Grundlegend für die Herangehensweise H.s ist, dass er die Analyse der Pilatusbilder und die historische Rekonstruktion und in diesen beiden Bereichen jeweils Darstellung und Bewertung zwar nicht trennt – weil das ja gar nicht möglich ist –, aber doch sorgfältig differenziert. Gerade bei einer Figur, die zugleich als »Henker« verurteilt und als »Heiliger« verehrt wird, ist dies hilfreich. Denn so gelingt es ihm, verständlich zu machen, warum einige Texte Pilatus als unfähig und verbrecherisch hinstellen (insbesondere Philo), während andere ihn positiv bewerten (insbesondere manche christlichen Texte). Bei seiner eigenen historischen Rekonstruk-tion will er dementsprechend sowohl das traditionell positive (und antijüdische) christliche Pilatusbild als auch das (als gegenläufige Überreaktion erklärbare?) negative Zerrbild des Pilatus in der neutestamentlichen Forschung des späteren 20. Jh.s überwinden und zu einer »fairen« Beurteilung kommen: Pilatus war – im antiken Kontext – ein politisch klug und eher umsichtig und verantwortungsvoll agierender Amtsträger. Sein Verhalten im Zusammenhang mit der Hinrichtung Jesu war – nach römischen Maßstäben – korrekt und erwartbar.
Im Einzelnen sind die Abschnitte, die sich der Analyse von Pilatusbildern widmen, besonders gelungen. Es gelingt H. z. B., nachvollziehbar zu machen, welche Ziele Philo mit seiner negativen Darstellung verfolgt oder warum die Evangelien zunehmend Pilatus von der Schuld am Tod Jesu entlasten, ohne freilich (jedenfalls in den kanonisch gewordenen Evangelien) sie »allen« Juden zuzuschieben. Der letzte Abschnitt, so skizzenhaft er aufgrund der Vorgaben der Reihe bleiben muss, bietet einige sehr interessante und reizvolle Beispiele aus der Rezeptionsgeschichte (bis hin zur Trivialliteratur) und gute Hinweise, wo man mehr erfahren könnte.

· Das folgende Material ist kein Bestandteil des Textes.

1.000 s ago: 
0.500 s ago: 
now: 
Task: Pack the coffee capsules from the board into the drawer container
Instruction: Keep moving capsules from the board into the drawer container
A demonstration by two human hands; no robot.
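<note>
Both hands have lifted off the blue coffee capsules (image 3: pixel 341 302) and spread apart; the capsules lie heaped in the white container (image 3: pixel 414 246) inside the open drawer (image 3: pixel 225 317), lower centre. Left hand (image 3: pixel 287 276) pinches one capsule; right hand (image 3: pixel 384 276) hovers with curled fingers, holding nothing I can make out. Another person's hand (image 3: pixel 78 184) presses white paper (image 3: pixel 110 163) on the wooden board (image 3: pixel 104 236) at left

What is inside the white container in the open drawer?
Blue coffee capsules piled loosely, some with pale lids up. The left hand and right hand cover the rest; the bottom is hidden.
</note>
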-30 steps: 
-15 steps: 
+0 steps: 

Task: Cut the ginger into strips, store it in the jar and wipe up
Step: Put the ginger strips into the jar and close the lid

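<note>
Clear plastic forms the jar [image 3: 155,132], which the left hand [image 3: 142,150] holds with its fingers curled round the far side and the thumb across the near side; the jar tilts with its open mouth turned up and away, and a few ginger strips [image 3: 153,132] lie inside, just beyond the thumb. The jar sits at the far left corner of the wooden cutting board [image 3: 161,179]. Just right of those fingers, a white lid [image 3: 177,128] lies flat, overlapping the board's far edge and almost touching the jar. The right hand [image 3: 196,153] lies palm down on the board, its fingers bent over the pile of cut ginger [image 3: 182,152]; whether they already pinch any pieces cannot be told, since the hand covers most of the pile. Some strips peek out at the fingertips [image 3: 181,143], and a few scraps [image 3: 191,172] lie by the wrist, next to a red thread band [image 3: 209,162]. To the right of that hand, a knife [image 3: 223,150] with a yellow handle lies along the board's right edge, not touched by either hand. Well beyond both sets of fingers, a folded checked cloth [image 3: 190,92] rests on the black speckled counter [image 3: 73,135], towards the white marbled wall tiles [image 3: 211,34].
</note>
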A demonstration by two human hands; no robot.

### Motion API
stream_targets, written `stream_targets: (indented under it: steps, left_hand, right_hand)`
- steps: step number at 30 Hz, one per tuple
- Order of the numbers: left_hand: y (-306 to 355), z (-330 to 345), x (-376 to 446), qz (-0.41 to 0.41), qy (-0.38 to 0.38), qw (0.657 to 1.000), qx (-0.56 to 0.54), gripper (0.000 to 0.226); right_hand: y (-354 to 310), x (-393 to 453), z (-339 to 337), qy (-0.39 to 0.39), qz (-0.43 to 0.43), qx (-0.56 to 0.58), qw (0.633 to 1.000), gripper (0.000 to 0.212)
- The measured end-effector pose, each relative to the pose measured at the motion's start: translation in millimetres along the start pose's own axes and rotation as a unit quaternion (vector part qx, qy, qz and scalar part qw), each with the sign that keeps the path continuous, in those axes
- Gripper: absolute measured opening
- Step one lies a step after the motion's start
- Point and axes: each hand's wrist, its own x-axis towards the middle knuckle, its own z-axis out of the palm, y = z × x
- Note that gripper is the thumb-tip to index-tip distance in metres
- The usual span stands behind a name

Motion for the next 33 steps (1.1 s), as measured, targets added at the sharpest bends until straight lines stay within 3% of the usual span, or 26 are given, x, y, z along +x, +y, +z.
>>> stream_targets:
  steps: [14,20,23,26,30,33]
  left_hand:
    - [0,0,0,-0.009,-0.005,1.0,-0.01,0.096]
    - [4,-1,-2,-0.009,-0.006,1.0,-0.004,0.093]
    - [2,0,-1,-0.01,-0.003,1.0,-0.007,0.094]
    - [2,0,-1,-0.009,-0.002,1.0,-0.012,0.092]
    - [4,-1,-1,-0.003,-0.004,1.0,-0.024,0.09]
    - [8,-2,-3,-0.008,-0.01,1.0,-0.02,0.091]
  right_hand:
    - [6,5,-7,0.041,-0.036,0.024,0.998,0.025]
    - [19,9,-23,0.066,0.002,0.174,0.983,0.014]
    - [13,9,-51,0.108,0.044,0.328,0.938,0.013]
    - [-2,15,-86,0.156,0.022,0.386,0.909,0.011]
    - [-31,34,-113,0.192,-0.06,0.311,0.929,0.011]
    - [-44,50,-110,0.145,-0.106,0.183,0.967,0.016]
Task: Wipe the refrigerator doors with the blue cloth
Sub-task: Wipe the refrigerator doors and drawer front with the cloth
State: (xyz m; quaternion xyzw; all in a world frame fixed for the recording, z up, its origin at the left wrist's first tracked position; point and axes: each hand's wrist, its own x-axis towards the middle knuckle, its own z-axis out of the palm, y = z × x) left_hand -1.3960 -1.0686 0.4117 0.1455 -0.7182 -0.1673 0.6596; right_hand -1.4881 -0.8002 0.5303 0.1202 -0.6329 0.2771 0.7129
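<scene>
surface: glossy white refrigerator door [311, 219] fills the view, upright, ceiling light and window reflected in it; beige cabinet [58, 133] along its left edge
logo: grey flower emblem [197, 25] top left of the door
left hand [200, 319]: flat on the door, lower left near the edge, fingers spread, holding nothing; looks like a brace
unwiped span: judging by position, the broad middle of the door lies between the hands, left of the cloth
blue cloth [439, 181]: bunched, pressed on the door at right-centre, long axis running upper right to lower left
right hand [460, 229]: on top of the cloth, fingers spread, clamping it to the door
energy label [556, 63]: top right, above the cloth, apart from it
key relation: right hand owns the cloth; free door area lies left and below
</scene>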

Was die historische Rekonstruktion angeht, bewegt man sich – insbesondere bei »Prozess« und Hinrichtung Jesu – natürlich auf unsicherem und höchst umstrittenem Terrain. Man könnte da-her sicherlich zu vielem, was H. schreibt, alternative Meinungen finden, z. B. in den Teilen der Geschichtswissenschaft und der Bi­belwissenschaft, die der römischen imperialen Herrschaft gegenüber grundsätzlich kritischer eingestellt sind als er. Seine Posi-tion ist aber jedenfalls immer gut begründet, differenziert und vertretbar.
Im Lateinischen sind ein paar Versehen stehen geblieben (27: equites ordo publico, 28: legio decimanus). Die Karte auf S. 46 ist arg handgemacht und unscharf. Doch ansonsten ist der Band sorgfältig und mit zahlreichen instruktiven Abbildungen auch ansprechend gestaltet. Unter Theologen und in einem breiteren Publikum kann man ihm weite Verbreitung und Erfolg wünschen – und auf weitere Bände in der Reihe »Biblische Gestalten« hoffen.